## HOW TO COMPLETE THIS TASK
Copy everything in the data below exactly except the pictures.

## RAW DATA
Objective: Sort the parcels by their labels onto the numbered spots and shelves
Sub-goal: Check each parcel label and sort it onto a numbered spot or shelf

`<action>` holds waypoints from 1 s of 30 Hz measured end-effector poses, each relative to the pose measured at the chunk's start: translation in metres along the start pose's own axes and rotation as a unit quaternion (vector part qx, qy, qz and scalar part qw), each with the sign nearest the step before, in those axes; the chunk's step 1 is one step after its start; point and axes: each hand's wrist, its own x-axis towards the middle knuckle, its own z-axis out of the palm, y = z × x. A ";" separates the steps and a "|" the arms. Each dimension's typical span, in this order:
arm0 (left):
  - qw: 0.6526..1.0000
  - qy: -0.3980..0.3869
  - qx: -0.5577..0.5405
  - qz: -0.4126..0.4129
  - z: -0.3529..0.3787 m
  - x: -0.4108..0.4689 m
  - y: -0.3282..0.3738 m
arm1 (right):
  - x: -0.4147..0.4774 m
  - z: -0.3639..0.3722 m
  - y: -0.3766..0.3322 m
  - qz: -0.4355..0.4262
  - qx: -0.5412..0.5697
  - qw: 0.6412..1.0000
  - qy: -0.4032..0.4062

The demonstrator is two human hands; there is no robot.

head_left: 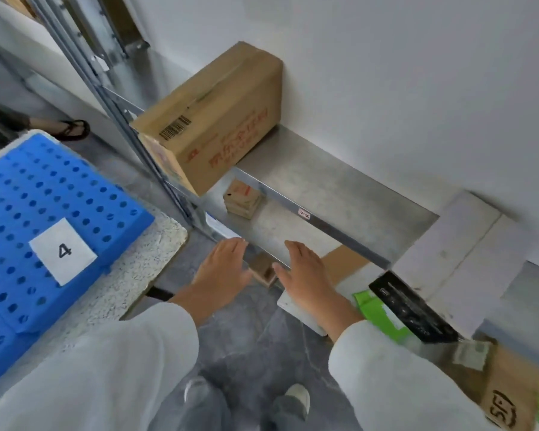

## ANSWER BELOW
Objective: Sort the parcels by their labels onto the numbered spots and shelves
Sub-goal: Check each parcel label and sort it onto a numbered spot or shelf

`<action>` holds waypoints from 1 s of 30 Hz measured end-effector poses, each relative to the pose measured at the chunk's start: translation in metres along the start pose's own axes and rotation as a unit quaternion (vector part qx, qy, qz and scalar part qw), each with the sign nearest the step before, in those axes; the chunk's step 1 is one step after its start; point and axes: each hand's wrist, its own x-axis towards the middle knuckle, its own z-axis out of the palm, y = z × x. A ";" separates the steps and a "|" the arms. Each dimension's typical span, in this order:
arm0 (left):
  - qw: 0.6526..1.0000
  - qy: -0.3980..0.3869
  - qx: -0.5577..0.5405
  - qz: -0.4126..0.4129
  - z: -0.3529..0.3787 m
  - x: -0.4108..0.4689 m
  - y: -0.3282..0.3738 m
arm1 (right):
  - x: -0.4147..0.4774 m
  - z: -0.3639..0.3722 m
  - y: -0.3766..0.3322 m
  - qz: -0.4355..0.4262
  - qx: -0.5412..0.5697
  - qw: 0.6412..1.0000
  - qy: -0.4032..0.4062

The demonstrator is two human hands; there is no robot.

head_left: 

The reply to this exercise is complete.